In theory, the historic victories of Tim Scott (pictured right) and Mia Love (pictured) are worthy of celebration. After Sen. Jim DeMint resigned in November 2012, South Carolina Governor Nikki Haley appointed Scott to the office – thus his win on Tuesday makes him not only the first Black senator elected by South Carolina, but the first Black politician to win stateside election in South Carolina since Reconstruction. And thanks to voters in Utah, Mia Love became the first Black Republican woman – as well as the first Haitian American – to be elected to Congress.
For a party who counts only a minuscule amount of Black people in its fold, to have two Black faces serve in two powerful positions sounds like progress for both the GOP and the rest of the country. However, as common as these remarks from Zora Neale Hurston may read, they are no less powerful or truthful: “All my skinfolk ain’t kinfolk.”
Fellow South Carolinian and Congressman James Clyburn understands this point, and like me, is not impressed with Scott’s victory. Speaking with the Washington Post, Clyburn explained, “If you call progress electing a person with the pigmentation that he has, who votes against the interest and aspirations of 95 percent of the Black people in South Carolina, then I guess that’s progress.”

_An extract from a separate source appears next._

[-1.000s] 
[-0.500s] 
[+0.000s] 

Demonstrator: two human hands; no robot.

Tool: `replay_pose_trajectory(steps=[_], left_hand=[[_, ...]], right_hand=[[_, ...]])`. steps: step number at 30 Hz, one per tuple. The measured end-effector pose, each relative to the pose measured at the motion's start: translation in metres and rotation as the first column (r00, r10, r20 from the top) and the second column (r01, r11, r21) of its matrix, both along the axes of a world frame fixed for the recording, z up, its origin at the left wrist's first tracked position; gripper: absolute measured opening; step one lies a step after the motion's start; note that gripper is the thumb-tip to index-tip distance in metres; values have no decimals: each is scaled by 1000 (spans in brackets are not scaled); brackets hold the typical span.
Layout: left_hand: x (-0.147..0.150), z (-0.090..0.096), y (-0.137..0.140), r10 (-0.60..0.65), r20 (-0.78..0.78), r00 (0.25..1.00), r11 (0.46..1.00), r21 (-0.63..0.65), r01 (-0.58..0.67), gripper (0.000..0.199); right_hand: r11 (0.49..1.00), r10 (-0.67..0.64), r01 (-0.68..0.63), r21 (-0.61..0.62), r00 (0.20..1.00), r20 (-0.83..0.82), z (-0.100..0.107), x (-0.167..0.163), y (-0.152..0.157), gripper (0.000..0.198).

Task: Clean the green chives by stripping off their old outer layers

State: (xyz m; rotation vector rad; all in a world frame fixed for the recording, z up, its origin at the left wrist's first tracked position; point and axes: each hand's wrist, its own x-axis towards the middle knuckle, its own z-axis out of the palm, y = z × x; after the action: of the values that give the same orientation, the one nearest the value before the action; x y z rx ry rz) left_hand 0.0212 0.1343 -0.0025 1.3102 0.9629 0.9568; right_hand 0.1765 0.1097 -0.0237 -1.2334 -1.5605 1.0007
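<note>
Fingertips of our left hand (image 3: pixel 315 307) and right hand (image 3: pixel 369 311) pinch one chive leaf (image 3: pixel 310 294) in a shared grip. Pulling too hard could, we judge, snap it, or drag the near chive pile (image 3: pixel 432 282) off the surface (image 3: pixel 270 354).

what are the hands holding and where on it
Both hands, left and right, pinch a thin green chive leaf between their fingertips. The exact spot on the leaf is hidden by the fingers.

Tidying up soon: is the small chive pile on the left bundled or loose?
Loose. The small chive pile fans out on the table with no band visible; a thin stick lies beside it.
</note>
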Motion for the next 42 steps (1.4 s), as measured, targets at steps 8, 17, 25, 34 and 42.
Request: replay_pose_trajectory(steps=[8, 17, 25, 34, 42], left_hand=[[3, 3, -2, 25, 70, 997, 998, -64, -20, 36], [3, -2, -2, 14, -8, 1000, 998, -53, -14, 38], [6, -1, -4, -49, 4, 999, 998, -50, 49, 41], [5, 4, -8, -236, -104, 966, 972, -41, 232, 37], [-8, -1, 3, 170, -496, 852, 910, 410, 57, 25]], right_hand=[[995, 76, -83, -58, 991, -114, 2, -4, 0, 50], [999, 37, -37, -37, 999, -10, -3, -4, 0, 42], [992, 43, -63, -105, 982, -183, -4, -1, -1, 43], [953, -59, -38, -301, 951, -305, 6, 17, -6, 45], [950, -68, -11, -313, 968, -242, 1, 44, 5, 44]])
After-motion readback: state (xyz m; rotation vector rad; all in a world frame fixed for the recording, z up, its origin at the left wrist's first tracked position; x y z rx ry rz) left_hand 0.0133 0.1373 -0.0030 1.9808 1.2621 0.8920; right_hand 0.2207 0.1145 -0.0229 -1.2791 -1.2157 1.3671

This would include Scott openly speaking to the necessity of impeaching President Barack Obama; voting to repeal the Affordable Health Care Act; voting to hold Attorney General Eric Holder in contempt of Congress; voting to delay funding a settlement between the United States and Black farmers who accused the federal government of refusing them loans because of their race; calling for the tightening of food stamp restrictions; and slicing the HIV/AIDS budget for South Carolina.